### INSTRUCTIONS TO FOLLOW
Exactly the lines from the opening of the data through the line containing "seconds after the" should be reproduced, please, with nothing added.

___ EXTRACTED RECORDS

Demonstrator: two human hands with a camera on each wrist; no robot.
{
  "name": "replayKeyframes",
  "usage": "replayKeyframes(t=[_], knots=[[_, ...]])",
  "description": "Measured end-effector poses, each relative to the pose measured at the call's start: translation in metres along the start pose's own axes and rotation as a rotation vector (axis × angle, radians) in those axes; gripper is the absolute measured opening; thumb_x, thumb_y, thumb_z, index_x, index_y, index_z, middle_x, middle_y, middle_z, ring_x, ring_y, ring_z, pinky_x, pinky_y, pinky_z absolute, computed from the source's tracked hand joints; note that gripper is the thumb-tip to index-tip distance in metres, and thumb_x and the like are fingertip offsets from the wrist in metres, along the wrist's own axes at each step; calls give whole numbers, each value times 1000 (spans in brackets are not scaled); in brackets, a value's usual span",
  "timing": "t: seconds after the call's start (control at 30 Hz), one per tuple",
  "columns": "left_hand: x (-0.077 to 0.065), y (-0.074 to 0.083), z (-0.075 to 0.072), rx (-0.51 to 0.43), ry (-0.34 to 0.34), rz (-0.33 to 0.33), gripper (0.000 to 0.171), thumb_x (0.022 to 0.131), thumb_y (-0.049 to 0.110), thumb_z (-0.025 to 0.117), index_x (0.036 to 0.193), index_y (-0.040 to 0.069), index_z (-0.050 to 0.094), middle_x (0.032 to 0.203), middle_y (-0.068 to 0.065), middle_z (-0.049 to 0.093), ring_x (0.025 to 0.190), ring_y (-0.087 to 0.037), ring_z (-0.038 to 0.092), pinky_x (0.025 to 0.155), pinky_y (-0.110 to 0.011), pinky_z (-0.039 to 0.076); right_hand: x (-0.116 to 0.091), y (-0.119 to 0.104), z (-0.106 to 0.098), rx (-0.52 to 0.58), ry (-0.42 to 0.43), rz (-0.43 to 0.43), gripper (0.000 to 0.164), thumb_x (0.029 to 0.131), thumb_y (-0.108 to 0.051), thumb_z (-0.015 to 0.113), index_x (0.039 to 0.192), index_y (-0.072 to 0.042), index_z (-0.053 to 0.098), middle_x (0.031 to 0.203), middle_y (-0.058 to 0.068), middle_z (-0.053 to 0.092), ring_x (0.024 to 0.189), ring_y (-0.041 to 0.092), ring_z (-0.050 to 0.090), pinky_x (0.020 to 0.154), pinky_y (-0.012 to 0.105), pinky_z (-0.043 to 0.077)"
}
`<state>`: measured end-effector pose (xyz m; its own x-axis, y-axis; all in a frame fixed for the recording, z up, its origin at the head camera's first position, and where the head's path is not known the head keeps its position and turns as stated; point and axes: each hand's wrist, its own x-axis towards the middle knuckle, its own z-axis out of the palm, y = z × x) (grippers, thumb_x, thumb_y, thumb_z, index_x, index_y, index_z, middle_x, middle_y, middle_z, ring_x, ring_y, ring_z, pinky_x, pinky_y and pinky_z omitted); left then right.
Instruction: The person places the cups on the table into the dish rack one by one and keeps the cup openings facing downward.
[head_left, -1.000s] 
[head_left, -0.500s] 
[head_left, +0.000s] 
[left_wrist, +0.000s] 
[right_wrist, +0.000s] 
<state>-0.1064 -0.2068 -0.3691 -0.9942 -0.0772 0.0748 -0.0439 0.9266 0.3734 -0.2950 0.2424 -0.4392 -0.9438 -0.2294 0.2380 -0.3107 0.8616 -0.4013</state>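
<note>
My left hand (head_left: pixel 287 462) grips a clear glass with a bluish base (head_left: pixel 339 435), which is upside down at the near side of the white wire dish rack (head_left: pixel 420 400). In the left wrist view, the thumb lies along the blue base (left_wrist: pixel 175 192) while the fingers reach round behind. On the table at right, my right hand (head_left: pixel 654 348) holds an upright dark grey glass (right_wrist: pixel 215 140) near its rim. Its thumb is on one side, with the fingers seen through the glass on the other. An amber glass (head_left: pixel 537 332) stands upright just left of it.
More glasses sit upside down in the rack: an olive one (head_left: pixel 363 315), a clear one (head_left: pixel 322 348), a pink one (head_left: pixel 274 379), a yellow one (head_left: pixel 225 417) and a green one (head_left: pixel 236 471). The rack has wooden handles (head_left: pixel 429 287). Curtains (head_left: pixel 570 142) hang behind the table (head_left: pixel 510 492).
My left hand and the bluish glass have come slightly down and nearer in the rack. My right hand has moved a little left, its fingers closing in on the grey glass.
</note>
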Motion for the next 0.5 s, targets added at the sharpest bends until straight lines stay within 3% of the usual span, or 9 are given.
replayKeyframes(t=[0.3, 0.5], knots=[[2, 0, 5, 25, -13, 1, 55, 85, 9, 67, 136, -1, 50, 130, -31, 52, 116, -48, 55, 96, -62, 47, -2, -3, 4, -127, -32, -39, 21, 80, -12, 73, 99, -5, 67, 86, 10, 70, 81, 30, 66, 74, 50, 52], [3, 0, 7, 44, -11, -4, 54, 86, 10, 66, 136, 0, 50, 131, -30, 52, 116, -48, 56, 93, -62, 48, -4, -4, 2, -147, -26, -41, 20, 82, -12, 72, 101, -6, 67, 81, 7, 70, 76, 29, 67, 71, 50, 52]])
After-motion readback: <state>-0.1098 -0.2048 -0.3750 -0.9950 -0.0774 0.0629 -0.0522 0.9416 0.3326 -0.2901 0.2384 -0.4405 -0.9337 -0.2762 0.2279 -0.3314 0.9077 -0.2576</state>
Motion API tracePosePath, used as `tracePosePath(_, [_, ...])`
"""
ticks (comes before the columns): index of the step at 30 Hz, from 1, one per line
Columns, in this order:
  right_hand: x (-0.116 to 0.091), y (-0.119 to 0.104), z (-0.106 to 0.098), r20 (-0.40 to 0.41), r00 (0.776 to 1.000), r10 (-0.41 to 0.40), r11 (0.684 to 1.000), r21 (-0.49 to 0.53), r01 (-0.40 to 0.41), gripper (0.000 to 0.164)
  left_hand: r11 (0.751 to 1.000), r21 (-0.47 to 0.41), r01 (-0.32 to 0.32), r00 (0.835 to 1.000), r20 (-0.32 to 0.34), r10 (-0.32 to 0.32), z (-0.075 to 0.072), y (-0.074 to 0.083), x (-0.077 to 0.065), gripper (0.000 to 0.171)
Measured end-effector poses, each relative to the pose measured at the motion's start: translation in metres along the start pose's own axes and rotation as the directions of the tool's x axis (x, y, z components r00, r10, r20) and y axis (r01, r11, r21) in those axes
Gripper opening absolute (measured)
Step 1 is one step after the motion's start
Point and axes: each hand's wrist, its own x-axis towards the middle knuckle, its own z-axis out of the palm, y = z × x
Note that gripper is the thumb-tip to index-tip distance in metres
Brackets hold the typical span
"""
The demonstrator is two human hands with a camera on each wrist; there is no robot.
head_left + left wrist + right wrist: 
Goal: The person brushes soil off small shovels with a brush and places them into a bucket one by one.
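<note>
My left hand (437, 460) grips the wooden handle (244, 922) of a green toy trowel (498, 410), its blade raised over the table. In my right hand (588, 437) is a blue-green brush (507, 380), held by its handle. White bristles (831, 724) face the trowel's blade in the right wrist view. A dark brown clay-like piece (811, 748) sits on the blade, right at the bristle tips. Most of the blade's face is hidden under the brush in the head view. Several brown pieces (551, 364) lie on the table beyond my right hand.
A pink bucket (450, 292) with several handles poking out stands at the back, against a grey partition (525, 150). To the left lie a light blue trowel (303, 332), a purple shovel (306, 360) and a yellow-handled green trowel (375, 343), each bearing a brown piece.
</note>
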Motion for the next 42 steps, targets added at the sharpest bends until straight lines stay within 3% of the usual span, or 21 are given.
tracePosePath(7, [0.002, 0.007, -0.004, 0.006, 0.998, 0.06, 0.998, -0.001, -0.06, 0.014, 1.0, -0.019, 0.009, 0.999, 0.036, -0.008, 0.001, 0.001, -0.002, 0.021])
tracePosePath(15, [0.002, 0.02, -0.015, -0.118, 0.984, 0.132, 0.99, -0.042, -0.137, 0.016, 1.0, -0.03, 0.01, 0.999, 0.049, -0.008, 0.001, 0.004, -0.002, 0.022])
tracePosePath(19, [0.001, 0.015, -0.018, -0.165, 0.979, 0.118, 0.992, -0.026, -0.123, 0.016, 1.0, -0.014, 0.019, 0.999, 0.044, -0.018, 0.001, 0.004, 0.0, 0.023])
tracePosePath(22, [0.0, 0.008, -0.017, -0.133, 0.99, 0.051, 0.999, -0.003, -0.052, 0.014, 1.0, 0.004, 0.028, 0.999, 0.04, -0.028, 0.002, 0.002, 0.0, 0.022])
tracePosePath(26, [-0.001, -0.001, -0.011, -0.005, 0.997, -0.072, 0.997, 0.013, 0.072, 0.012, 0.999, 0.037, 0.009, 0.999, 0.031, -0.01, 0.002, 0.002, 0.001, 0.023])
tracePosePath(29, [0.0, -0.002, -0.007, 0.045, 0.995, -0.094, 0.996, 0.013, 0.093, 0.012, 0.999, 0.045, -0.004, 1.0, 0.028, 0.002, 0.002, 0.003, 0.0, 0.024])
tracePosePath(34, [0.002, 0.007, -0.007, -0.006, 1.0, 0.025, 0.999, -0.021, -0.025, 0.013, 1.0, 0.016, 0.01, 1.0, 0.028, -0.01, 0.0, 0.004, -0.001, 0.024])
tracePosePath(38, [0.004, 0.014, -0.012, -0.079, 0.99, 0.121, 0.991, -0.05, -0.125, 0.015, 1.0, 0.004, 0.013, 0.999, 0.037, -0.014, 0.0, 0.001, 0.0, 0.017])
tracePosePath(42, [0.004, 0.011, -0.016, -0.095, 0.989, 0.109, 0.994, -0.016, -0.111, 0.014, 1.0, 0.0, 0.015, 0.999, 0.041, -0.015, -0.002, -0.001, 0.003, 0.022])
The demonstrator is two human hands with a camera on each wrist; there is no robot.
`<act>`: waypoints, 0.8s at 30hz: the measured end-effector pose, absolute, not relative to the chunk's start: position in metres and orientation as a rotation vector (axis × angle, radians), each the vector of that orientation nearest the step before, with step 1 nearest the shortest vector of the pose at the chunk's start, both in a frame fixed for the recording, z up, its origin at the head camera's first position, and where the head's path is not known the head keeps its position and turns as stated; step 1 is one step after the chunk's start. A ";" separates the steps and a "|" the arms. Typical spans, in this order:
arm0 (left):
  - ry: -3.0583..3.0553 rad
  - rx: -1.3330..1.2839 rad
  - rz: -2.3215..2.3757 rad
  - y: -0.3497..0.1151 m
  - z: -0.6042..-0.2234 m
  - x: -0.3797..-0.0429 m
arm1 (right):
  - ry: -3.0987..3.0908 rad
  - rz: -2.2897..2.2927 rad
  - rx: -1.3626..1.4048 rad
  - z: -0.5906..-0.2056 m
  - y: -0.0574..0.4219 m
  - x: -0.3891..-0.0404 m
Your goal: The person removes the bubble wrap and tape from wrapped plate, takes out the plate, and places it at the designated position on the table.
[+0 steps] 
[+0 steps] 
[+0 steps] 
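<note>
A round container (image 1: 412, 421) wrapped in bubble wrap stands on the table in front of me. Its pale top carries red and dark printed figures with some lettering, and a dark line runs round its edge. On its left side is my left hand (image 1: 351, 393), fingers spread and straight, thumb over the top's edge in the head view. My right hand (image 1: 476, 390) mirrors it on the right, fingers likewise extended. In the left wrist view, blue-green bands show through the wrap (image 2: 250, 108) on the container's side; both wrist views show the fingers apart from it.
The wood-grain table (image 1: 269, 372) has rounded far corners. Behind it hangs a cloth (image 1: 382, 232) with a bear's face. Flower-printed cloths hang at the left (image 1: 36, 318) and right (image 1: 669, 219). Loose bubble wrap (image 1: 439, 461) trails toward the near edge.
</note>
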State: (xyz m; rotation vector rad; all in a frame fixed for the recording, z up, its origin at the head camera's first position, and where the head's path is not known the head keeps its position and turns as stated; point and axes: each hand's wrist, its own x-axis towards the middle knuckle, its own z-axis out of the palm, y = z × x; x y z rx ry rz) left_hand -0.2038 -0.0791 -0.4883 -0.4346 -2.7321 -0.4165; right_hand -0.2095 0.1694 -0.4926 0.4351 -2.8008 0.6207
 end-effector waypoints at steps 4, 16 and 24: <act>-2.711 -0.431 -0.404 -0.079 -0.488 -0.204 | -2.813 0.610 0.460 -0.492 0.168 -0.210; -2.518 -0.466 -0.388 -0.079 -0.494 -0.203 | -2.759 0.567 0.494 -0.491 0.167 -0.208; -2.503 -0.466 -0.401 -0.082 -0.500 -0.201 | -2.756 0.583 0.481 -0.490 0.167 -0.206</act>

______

### TASK ANSWER
Demonstrator: two human hands with a camera on each wrist; no robot.
{
  "name": "replayKeyframes",
  "usage": "replayKeyframes(t=[_], knots=[[_, ...]])",
  "description": "Measured end-effector poses, each relative to the pose measured at the call's start: translation in metres along the start pose's own axes and rotation as a rotation vector (axis × angle, radians) in those axes; gripper is the absolute measured opening; thumb_x, thumb_y, thumb_z, index_x, index_y, index_z, middle_x, middle_y, middle_z, ring_x, ring_y, ring_z, pinky_x, pinky_y, pinky_z absolute, computed from the source's tracked hand joints; note that gripper is the thumb-tip to index-tip distance in metres, and thumb_x and the like are fingertip offsets from the wrist in metres, along the wrist's own axes at each step; calls give whole numbers, each value times 1000 (spans in brackets are not scaled); in brackets, a value's usual span",
  "timing": "t: seconds after the call's start (control at 30 Hz), one per tuple",

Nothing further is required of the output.